Obesity and processes leading to accelerated atherosclerosis share common pathophysiological pathways, which both involve inflammation and changes in lipid metabolism. In contrast to atherosclerosis, the pathophysiology of obesity involves free fatty acids (FFAs) and triglycerides rather than LDL cholesterol. Chronic caloric excess in obesity causes the buildup of dietary fatty acids in adipose tissue until its storage capacity is reached, resulting in lipid spillover into typically lean tissues such as the liver, muscles, and intra-abdominal or visceral adipose depots. The saturation of lipid storage capacity in subcutaneous adipose tissue, as well as the ectopic fat deposition that results, causes inflammation and insulin resistance. Adipo(cyto)kines are also implicated in modifying processes that promote atherosclerosis, such as endothelial vasomotor dysfunction, hypercoagulability, and dyslipidemia, and are released by adipose tissue. Obesity changes the levels of several inflammatory mediators. First, levels of circulating Creactive protein (CRP) and tumour necrosis factor (TNF) (produced by adipose tissue) are elevated, but other mediators (such as Il-6 and 1B, and monocyte chemoattractant protein 1) and hormones (such as adiponectin and leptin) are also known to play a role in the inflammatory profile seen in obesity, particularly abdominal obesity [5].

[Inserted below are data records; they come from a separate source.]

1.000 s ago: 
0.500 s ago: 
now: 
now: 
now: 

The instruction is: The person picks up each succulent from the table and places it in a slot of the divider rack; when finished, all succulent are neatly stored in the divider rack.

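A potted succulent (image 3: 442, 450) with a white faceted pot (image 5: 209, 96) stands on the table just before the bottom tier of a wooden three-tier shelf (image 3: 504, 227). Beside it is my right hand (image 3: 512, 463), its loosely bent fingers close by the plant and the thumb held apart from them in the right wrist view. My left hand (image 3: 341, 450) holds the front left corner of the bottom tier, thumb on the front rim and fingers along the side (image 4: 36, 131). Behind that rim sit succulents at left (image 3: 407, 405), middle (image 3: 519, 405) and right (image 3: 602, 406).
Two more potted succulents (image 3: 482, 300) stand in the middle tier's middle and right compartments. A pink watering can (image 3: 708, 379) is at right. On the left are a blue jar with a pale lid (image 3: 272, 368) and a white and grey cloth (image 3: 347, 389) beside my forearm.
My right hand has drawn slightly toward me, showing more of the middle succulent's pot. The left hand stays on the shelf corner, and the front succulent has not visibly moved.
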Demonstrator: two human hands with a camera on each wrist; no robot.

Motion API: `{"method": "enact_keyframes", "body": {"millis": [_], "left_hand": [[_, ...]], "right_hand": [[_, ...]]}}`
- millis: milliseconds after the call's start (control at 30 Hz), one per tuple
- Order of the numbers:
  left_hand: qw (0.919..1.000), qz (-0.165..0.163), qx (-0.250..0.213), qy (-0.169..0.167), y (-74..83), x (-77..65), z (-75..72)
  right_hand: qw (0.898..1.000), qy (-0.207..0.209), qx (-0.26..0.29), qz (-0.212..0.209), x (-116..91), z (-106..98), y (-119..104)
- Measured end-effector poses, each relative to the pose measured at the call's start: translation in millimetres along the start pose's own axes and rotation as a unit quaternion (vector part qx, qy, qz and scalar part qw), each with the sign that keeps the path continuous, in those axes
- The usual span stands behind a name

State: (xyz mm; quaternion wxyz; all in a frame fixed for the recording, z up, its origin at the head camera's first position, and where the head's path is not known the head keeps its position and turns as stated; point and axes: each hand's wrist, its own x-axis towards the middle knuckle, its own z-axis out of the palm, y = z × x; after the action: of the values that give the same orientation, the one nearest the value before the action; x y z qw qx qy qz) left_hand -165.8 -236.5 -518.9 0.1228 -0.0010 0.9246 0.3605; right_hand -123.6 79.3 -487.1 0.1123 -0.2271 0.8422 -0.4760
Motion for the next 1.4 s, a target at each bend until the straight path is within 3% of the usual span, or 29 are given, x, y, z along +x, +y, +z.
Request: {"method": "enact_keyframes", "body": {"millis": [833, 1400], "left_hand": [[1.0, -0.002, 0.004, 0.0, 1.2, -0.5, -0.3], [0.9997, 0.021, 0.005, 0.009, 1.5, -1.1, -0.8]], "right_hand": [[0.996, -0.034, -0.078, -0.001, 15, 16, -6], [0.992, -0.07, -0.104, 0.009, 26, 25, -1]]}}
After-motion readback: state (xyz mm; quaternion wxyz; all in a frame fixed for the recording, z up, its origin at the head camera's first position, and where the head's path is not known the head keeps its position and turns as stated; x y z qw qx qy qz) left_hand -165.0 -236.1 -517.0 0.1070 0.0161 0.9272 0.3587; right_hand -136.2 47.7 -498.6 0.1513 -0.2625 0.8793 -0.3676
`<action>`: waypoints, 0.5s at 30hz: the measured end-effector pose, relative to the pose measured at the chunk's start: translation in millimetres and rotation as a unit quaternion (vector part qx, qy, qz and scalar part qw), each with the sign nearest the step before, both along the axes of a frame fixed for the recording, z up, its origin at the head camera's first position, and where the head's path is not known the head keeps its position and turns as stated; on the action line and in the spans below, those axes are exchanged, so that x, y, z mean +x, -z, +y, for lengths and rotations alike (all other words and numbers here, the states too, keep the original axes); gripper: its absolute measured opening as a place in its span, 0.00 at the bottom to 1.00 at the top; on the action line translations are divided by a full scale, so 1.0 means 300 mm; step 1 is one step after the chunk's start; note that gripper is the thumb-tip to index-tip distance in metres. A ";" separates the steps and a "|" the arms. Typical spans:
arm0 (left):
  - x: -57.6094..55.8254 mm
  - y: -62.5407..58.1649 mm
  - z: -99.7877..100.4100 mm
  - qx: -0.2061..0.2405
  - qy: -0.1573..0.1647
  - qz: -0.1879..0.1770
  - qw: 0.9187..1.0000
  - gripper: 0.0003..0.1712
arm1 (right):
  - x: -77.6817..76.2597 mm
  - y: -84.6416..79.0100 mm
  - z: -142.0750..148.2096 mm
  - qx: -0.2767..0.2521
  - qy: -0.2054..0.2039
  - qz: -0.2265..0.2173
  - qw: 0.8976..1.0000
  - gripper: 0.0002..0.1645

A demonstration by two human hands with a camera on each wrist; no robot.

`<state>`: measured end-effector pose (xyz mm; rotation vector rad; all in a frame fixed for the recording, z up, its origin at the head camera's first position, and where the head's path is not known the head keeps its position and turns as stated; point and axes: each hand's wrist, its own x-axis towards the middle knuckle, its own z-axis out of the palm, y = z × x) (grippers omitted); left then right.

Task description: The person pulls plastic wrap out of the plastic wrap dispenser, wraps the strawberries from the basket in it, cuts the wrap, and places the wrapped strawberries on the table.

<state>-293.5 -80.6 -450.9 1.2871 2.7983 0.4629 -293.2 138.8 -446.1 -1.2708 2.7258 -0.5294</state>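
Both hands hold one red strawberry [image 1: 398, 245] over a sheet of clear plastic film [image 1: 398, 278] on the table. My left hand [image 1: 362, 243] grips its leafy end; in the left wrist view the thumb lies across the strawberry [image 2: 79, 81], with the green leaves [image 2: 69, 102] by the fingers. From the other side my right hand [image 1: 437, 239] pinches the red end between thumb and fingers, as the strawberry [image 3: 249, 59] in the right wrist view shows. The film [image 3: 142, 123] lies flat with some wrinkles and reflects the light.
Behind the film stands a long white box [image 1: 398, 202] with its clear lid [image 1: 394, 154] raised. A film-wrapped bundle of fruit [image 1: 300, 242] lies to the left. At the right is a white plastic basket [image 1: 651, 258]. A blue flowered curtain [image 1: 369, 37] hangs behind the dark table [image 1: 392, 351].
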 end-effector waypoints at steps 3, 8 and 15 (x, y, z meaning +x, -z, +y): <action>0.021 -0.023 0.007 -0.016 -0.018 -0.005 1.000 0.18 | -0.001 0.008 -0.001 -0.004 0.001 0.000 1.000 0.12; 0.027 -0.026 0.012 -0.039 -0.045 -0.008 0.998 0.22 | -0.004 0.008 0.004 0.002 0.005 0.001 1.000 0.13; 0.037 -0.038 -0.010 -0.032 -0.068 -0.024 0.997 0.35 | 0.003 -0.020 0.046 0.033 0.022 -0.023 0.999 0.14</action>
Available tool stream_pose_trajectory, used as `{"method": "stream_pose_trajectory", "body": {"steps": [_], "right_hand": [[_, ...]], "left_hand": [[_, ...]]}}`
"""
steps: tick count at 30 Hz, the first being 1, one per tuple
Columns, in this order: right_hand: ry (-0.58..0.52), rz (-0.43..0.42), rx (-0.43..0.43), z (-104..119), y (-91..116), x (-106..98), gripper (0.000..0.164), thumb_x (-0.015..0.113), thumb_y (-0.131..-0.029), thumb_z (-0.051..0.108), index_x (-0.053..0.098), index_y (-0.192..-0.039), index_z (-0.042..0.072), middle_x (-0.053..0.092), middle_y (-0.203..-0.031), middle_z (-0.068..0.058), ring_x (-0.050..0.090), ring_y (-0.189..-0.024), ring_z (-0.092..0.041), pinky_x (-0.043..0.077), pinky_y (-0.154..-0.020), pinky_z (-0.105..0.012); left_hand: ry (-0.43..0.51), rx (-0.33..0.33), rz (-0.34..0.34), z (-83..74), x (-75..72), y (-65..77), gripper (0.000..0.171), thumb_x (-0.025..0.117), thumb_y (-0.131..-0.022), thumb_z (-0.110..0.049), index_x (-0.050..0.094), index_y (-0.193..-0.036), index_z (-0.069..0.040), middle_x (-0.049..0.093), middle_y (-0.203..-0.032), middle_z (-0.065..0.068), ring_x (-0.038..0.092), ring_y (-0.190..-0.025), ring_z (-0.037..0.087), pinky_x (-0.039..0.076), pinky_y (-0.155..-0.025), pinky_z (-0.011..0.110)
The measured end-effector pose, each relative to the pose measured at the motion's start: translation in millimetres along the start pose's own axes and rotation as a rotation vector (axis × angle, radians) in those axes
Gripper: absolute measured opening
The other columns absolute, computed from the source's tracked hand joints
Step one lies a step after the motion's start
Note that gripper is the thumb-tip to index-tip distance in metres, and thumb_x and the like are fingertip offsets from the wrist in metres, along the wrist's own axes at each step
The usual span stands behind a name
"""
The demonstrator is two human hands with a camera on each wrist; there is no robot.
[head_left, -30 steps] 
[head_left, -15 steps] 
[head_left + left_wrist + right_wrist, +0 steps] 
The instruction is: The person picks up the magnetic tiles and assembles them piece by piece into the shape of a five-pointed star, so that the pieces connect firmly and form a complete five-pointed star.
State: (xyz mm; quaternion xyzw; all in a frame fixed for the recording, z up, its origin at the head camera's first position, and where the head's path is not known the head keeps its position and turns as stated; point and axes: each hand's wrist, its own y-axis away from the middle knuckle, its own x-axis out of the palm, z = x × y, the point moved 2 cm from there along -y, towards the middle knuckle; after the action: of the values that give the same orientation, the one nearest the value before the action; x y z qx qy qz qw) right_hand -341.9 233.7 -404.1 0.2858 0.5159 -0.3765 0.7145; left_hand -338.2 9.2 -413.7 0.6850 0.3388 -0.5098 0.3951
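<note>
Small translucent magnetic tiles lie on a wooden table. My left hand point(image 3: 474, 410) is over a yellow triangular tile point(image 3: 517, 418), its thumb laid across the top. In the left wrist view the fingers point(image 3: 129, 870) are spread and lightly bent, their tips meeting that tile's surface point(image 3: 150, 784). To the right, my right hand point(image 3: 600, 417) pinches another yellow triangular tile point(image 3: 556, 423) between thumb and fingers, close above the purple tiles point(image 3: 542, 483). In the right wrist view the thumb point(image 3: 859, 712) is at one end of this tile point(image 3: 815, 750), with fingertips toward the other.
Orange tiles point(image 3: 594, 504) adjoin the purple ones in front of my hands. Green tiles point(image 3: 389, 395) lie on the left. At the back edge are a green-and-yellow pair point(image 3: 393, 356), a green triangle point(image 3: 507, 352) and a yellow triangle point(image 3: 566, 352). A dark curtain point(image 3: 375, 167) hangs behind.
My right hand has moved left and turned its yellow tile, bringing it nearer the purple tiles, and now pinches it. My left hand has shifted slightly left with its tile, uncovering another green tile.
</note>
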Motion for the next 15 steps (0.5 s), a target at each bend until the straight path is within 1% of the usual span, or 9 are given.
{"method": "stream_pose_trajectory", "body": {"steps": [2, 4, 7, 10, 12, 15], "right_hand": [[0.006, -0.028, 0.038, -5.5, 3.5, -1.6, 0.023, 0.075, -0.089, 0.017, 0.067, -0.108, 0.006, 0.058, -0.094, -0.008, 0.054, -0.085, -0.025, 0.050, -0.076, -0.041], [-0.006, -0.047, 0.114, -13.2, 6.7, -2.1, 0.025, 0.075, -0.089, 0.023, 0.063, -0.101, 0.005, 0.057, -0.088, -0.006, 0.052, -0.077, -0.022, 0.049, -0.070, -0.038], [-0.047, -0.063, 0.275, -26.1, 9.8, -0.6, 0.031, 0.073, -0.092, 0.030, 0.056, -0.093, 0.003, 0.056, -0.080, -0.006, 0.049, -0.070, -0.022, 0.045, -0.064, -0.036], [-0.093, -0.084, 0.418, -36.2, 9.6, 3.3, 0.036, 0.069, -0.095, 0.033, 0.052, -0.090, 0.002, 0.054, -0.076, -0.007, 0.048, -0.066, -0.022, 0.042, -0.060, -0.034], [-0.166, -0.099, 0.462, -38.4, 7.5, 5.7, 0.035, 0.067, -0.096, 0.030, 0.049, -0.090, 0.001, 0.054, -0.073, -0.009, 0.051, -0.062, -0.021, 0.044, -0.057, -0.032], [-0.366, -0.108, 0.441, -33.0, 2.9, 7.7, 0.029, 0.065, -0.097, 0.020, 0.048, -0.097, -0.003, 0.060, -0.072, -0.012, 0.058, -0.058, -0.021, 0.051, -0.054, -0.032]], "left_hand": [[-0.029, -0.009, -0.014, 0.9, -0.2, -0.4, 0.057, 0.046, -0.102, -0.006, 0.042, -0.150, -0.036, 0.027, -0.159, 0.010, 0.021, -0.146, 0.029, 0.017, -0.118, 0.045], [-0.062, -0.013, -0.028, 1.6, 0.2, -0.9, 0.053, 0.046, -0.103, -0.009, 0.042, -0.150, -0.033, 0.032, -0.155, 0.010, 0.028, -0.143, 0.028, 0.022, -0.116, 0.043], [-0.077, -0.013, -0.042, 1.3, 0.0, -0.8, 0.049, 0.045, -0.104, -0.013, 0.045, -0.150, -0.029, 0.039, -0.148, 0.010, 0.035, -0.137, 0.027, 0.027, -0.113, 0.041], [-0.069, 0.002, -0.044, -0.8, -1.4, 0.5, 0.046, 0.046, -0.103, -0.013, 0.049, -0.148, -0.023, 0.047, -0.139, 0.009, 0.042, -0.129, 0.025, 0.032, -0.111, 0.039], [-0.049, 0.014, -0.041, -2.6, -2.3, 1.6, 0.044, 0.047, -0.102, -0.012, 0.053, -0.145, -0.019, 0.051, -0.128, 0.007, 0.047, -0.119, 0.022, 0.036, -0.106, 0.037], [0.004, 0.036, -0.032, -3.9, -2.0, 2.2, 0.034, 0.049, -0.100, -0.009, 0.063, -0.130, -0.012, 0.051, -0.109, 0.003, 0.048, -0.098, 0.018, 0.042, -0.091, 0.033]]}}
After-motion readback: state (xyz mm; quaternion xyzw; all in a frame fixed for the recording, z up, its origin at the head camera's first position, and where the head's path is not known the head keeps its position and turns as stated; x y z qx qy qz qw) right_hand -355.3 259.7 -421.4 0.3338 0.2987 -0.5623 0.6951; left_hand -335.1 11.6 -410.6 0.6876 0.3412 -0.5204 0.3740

Raised blood supply is required for excessive adipose tissue growth, as seen in obesity, and total adipose tissue blood flow is increased globally. Perfusion per unit of adipose tissue, on the other hand, diminishes as adiposity rises. When an obese person is compared to a nonobese control, the difference in perfusion may imply a 35 percent reduction in relative perfusion. This misalignment in perfusion reduces the oxygen supply to adipocytes, contributing to cellular hypoxia, organ stress and malfunction, pro-inflammatory responses, and metabolic illness.